_DIRECTIONS_. Write out once more the lines running from the top of the entries below to the line with "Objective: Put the", both ends included.
==========
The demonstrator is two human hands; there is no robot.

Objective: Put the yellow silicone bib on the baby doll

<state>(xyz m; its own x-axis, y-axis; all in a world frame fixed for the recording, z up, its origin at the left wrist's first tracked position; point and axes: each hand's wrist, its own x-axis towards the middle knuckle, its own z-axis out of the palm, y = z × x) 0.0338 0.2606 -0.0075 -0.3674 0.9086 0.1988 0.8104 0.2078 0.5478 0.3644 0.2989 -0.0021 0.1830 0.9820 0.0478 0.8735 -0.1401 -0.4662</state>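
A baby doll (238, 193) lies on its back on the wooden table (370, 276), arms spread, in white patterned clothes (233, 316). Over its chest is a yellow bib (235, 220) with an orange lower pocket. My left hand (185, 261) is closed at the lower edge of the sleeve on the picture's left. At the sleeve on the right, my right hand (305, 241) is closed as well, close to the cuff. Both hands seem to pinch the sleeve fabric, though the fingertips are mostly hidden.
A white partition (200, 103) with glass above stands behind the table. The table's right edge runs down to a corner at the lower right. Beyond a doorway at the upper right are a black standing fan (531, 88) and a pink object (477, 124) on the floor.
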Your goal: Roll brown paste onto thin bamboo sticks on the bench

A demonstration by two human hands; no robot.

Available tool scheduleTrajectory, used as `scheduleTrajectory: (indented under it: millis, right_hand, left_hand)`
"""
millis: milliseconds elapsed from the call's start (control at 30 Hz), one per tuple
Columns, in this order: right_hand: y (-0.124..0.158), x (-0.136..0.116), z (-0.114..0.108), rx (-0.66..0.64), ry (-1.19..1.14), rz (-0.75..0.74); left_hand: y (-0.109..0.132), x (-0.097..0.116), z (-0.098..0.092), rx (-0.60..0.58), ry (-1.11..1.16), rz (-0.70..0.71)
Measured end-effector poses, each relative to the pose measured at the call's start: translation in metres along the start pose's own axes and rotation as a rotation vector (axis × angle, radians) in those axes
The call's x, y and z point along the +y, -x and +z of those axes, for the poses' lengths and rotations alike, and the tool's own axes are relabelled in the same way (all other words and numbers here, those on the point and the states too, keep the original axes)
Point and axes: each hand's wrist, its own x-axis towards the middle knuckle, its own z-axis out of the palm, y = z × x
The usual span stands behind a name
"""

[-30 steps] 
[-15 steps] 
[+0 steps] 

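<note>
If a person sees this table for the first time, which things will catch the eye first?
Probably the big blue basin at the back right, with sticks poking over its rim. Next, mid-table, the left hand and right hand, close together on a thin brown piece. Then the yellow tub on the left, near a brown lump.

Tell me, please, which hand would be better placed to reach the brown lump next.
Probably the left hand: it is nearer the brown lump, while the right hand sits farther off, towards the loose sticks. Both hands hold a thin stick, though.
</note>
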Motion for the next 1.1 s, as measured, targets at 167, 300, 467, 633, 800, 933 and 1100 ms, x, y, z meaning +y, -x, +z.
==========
_YOUR SOLUTION_.
The demonstrator is two human hands; there is no robot.

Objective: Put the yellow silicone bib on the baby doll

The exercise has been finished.